§ TASK OBJECTIVE
Your copy should start at the line with "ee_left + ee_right" and end at the line with "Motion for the" in the data below. Transcribe only those lines, exactly, pictures excluded.

[Excerpts from a dataset]
****************************************
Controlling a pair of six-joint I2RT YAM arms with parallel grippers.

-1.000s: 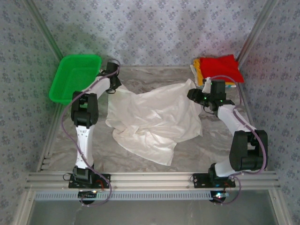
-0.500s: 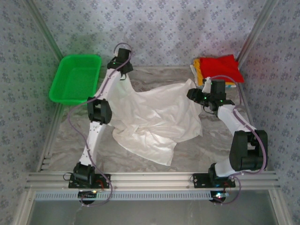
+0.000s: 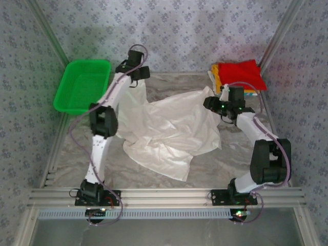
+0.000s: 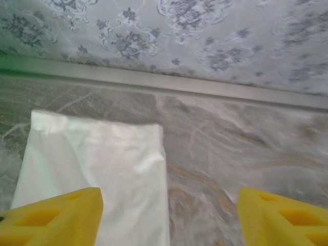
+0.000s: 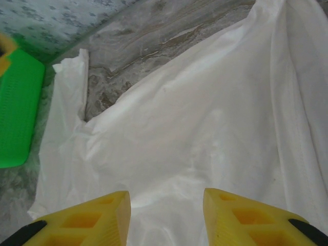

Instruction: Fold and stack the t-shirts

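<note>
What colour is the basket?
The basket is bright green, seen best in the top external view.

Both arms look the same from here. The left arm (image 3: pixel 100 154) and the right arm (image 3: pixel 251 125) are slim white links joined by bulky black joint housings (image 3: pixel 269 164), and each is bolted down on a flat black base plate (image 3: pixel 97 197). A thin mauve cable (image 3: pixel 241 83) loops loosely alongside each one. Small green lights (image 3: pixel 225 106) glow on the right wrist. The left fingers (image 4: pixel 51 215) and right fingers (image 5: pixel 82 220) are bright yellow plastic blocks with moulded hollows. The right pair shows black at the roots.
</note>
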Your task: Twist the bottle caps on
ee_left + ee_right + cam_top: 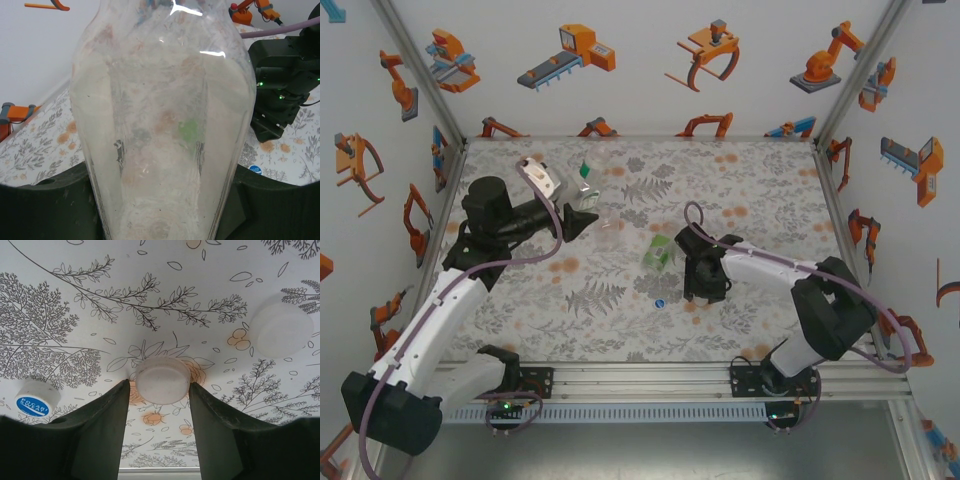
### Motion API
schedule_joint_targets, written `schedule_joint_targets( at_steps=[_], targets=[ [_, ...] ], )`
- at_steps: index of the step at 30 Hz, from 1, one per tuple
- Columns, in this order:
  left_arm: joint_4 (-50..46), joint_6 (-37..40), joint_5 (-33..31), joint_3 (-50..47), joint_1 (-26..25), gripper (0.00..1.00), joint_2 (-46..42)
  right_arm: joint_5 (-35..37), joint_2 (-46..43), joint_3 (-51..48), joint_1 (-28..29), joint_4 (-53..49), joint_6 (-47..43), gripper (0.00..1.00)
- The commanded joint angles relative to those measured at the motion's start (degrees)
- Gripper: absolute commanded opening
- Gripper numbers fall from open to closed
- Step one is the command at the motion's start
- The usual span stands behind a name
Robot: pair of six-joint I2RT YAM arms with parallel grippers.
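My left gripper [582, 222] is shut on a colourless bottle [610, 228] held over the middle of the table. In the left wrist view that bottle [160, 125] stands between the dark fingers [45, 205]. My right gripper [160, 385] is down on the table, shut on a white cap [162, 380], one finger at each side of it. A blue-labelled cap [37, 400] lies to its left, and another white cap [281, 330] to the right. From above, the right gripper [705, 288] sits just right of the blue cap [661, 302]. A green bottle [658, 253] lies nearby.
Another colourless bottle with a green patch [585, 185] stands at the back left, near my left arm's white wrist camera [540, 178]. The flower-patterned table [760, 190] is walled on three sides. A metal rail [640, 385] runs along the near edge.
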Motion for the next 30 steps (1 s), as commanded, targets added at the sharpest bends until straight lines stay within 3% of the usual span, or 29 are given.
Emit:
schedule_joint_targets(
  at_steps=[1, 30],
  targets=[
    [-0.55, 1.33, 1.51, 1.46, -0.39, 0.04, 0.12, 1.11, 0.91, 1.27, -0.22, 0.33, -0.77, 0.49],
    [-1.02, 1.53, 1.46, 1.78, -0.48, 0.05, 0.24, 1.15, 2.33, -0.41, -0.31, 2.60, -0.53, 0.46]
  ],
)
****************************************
§ RESPONSE BOX
ee_left + ee_right + cam_top: 
### Motion API
schedule_joint_targets, written `schedule_joint_targets( at_steps=[_], targets=[ [_, ...] ], )`
- at_steps: index of the step at 30 Hz, from 1, one per tuple
- Columns, in this order:
  left_arm: joint_4 (-50..46), joint_6 (-37..40), joint_5 (-33..31), joint_3 (-50..47), joint_1 (-26..25), gripper (0.00..1.00), joint_2 (-46..42)
  right_arm: joint_5 (-35..37), joint_2 (-46..43), joint_3 (-51..48), joint_1 (-28..29), joint_4 (-53..49), joint_6 (-47..43), gripper (0.00..1.00)
- The commanded joint angles relative to those measured at the motion's start (degrees)
- Gripper: absolute commanded opening
- Gripper numbers fall from open to closed
- Step one is the command at the motion's start
- The usual span stands behind a name
Robot: pair of six-joint I2RT YAM arms with parallel grippers.
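My left gripper [582, 222] is shut on a colourless bottle [610, 228] held over the middle of the table. In the left wrist view that bottle [160, 125] stands between the dark fingers [45, 205]. My right gripper [160, 385] is down on the table, shut on a white cap [162, 380], one finger at each side of it. A blue-labelled cap [37, 400] lies to its left, and another white cap [281, 330] to the right. From above, the right gripper [705, 288] sits just right of the blue cap [661, 302]. A green bottle [658, 253] lies nearby.
Another colourless bottle with a green patch [585, 185] stands at the back left, near my left arm's white wrist camera [540, 178]. The flower-patterned table [760, 190] is walled on three sides. A metal rail [640, 385] runs along the near edge.
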Motion for the next 30 steps (1 s), as commanded, targets added at the sharpest bends until straight lines stay within 3% of the usual span, or 29 are given.

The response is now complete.